Organisatoren worden gestimuleerd om zoveel mogelijk gebruik te maken van de EA voor het melden of aanvragen van hun evenementen. Indien nodig kunnen ze daarbij ondersteuning krijgen van de gemeente Landgraaf.
De gemeente Landgraaf volgt voor de evenementen een eigen werkproces en houdt een (leidende) zaakgerichte administratie bij in My Corsa Nxt. Deels wordt dit werkproces ook in de EA gedaan. Alle van belang zijnde documenten en informatie voor de OOV-diensten, worden in de EA geplaatst of bij het achterwege blijven daarvan, aan de deelnemers van de OOV-diensten aan het Evenemententeam ter hand gesteld. Het afdoende informeren van de OOV-diensten is hierdoor gewaarborgd.
De toekomstige inzet van de EA is thans (medio 2021) echter ongewis. Bijna alle gemeenten in Zuid-Limburg hebben wegens de nieuwe Omgevingswet (2022) de VTH-applicatie Squit 20-20 van Roxit aangeschaft. Ook Landgraaf. Hierin zitten weliswaar functionaliteiten voor evenementen, maar de inrichting hiervan is door het Samenwerkingsverband Gemeenschappelijke informatievoorziening (SGIV) en de gemeente Landgraaf nog niet gedaan. Omdat de Omgevingswet het hele fysieke domein incl. de evenementen bestrijkt en vanwege de integrale aanpak, binnen het fysiek domein en Zuid-Limburg, is de verwachting reëel dat Landgraaf Squit 20-20 gaat inzetten voor de evenementen en dat deze functionaliteiten derhalve binnen afzienbare tijd worden ingericht. Dit inzicht heeft de Veiligheidsregio doen besluiten het aflopend contract voor de EA per 1 september 2021 met enige tijd te verlengen.

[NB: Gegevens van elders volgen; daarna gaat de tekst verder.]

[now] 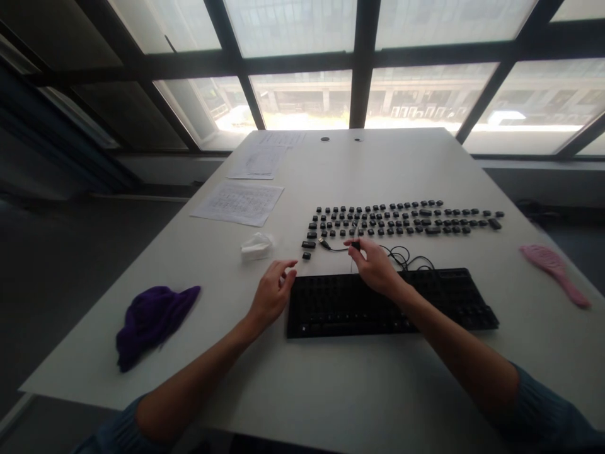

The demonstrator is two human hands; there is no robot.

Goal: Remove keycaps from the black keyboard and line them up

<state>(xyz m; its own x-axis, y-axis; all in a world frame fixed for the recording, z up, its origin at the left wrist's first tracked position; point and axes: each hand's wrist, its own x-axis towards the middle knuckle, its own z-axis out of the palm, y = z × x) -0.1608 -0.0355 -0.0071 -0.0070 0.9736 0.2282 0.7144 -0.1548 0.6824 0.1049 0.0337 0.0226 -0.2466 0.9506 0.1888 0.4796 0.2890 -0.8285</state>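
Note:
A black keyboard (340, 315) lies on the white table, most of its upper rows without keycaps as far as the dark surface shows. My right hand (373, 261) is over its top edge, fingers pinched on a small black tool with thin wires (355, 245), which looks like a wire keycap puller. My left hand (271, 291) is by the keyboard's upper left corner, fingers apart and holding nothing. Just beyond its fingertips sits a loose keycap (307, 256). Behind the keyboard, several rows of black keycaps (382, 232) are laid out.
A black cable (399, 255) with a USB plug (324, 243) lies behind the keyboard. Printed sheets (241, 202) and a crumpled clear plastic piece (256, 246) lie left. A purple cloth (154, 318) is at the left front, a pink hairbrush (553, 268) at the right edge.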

Landgraafse evenementenkalender
De Landgraafse evenementenkalender komt tot stand door een combinatie van meldingen en aanvragen in de EA en (papieren of digitale) aanvragen die niet via de EA binnenkomen. Deze kalender heeft een intern karakter en geeft inzicht in alle evenementen (meldingen, A-, B- of C-evenementen) die in Landgraaf plaatsvinden of waarvan grote zekerheid bestaat dat ze doorgaan. De kalender is in principe volledig en betrouwbaar voor een periode van 4 weken vooruit. De doelen van de kalender zijn:
Deze evenementenkalender wordt iedere week, voor het daaropvolgende tijdvak van 4 weken en met vermelding van de status van het evenement, ter kennisname gebracht aan het college.
Opmerking: deze evenementenkalender moet niet verward worden met de evenementenkalender die op de gemeentelijke website wordt gepubliceerd (zie paragraaf 3.8.4).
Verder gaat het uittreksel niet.